Spilling the Tea With Francisca Rockey - Being a young black woman in Britain

This week we’re spilling the tea with blogger Francisca Rockey. So far, we’ve chatted about the blogospheretaking a last minute gap yearhow we can work to save the world and dating. Today, in the final  post of the series, we’re talking about being a young black woman in Britain - and guys, the tea is piping hot. 

As a young black woman, what are your thoughts on racism in Britain? Is it getting better, worse?
Racism is prevalent in the UK. A lot of people will say “Britain is the least racist nation” but it really isn’t. If you genuinely think racism in Britain isn’t a thing then you’re either living under a rock or you are racist. Racism isn’t just shouting slurs at someone, its crossing the road when you see a black boy with their hood up walking towards you.
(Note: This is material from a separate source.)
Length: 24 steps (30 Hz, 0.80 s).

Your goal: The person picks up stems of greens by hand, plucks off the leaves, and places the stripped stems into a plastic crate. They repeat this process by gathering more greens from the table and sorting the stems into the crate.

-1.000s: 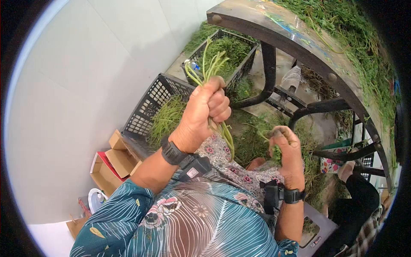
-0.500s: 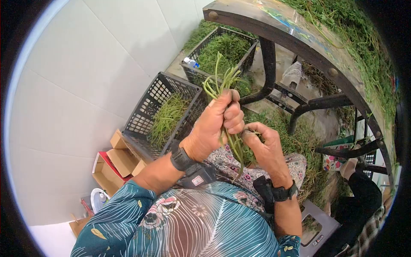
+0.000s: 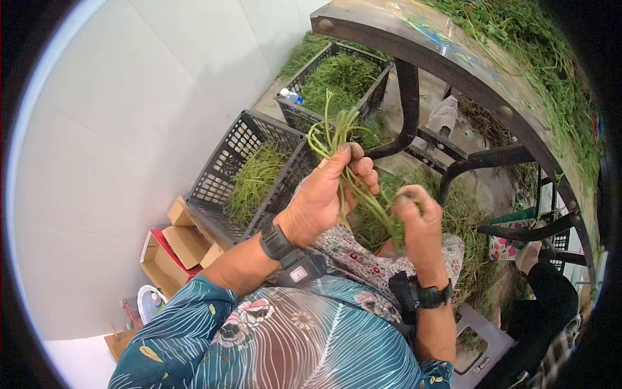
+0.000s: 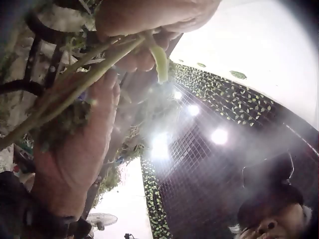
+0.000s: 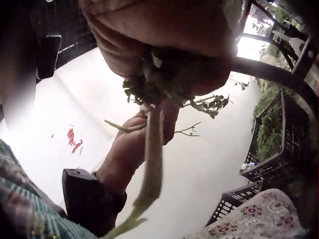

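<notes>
In the head view my left hand pinches a small bunch of green stems between thumb and fingers; their pale cut ends fan out above it. Lower and to the right, my right hand, a little blurred, grips the leafy part of stems that run down from the left hand. The right wrist view has dark leaves bunched under my right hand, with a thick stem hanging below. Long stems cross the left wrist view between both hands.
A black crate holding trimmed stems stands left, with another crate of leafy greens behind, a bottle at its edge. Cardboard boxes lie lower left. A metal-legged table heaped with greens curves round right; another person's leg shows there.
My right hand came in to the stems below my left hand, then drew away right and down with leaves. The left hand moved right and lower, and its fingers have loosened somewhat.
</notes>
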Each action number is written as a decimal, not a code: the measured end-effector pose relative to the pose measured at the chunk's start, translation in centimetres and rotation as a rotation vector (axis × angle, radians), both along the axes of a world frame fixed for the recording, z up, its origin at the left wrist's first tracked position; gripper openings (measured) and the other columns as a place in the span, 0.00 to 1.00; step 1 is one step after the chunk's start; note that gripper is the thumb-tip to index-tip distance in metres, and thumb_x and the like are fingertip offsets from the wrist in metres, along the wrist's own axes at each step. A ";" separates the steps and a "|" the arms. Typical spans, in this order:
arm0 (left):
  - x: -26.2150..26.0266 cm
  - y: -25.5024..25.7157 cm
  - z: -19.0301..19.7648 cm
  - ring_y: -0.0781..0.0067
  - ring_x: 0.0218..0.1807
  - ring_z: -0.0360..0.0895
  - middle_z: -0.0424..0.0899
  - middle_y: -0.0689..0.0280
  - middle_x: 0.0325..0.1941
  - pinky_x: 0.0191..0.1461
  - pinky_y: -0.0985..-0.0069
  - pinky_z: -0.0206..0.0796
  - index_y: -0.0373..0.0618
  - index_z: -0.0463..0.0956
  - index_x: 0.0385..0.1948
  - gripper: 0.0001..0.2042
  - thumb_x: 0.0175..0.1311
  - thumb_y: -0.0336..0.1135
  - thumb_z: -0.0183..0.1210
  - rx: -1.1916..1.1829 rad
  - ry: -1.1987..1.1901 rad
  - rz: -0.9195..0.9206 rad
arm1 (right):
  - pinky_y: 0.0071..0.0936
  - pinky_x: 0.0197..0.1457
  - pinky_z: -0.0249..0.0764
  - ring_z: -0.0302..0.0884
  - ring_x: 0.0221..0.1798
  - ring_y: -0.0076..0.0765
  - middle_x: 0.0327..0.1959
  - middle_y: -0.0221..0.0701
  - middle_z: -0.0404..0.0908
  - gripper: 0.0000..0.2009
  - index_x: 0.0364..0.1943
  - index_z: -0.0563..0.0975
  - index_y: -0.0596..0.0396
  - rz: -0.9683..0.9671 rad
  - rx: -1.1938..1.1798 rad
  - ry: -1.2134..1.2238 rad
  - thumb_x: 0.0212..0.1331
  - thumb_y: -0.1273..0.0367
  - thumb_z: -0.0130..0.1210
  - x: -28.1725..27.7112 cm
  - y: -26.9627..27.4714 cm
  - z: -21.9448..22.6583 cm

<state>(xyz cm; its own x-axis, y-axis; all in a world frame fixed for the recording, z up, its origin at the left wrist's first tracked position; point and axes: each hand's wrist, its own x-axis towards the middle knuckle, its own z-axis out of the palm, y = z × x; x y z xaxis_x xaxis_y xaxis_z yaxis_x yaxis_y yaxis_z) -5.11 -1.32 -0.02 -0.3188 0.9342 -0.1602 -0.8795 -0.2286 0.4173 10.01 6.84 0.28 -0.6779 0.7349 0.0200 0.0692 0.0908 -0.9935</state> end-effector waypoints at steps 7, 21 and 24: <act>-1.0 -0.3 -1.3 0.75 0.24 0.65 0.61 0.76 0.14 0.40 0.70 0.64 0.48 0.69 0.34 0.11 0.66 0.45 0.44 0.027 -0.013 -0.036 | 0.17 0.23 0.59 0.63 0.20 0.20 0.19 0.22 0.65 0.10 0.36 0.71 0.53 -0.226 -0.694 0.440 0.55 0.63 0.51 2.7 2.8 -1.8; -2.8 -1.8 1.4 0.83 0.15 0.52 0.55 0.77 0.14 0.20 0.82 0.49 0.47 0.67 0.31 0.11 0.64 0.45 0.48 -0.265 0.370 -0.093 | 0.21 0.21 0.57 0.57 0.19 0.22 0.25 0.25 0.68 0.05 0.33 0.68 0.51 -0.339 -0.926 0.733 0.58 0.67 0.48 6.4 6.6 -4.2; -6.2 -2.6 2.1 0.82 0.16 0.57 0.61 0.76 0.16 0.21 0.81 0.54 0.45 0.68 0.34 0.08 0.65 0.40 0.48 -0.163 0.342 0.016 | 0.23 0.21 0.60 0.59 0.18 0.22 0.26 0.25 0.70 0.05 0.33 0.68 0.52 -0.318 -0.873 0.646 0.58 0.67 0.48 6.4 6.3 -4.7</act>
We’re seeing a rise in black and mixed race celebrities, such as grime artists and social influencers, with the likes of Stormzy, Oloni, Grace Victory and Kelechi Okafor all using their platforms and voices to try and bring about change and all being celebrated for it, yet racism is still rife on the streets. Do you think they’re having an impact on how black people are being treated on a day to day basis, or is it instead leading to a lot more cultural appropriation and fetishisation of these black celebs?
I think black and mixed race celebrities and social influencers are having a huge impact on how black people are being treated and are helping to dismiss cultural appropriation and fetishization. Kelechi regularly tweeting about the systematic racism towards black women and how opportunity is taken away from us, Stormzy has been very vocal about police brutality, knife crime and the Grenfell tower incident. All of these are things that people are fully aware of and turn a blind eye to but when people with such a huge following or social impact are openly discussing them, we are forced to face the facts and acknowledge the issues within our communities. It’s not just affecting me, your average Joe, its affecting everyone and that’s what their power highlights.

What struggles have you faced as a young black woman in Britain?
As a young black woman in Britain, I have faced being stereotyped and sexualised. There’s a stereotype of black woman that we are aggressive, angry and loud, I don’t fit the stereotype and because of that I have been called a bounty, Malteser, white girl and all sorts of slurs that essentially mean that I’m a white girl in a black girls body. I start by saying, I’m black. It might come as a surprise to some of you but I’m blackitty, black, black. I don’t conform to my stereotype and that doesn’t mean I’m not black, I am Francisca Rockey and not a stereotype. I went to a predominately white nursery, primary school, high school and sixth form, hence I have a lot of white friends. I’ve been surrounded by them so why wouldn’t I be friends with them? I have plenty of black friends too. I don’t braid my hair, wear weave or a wig, I have my natural hair out but I’m not less black than black girls who do have those hairstyles. People seem to have a stereotype of black people and when you don’t match their view of us as “ghetto”, you’re labelled as being a “sell out” or an “oreo”. I think people forget that no matter your race, you do not have to conform to how your race is represented. I am well-spoken and yes, I listen to “black music” and I also listen to “white music” and guess what? I’m still black.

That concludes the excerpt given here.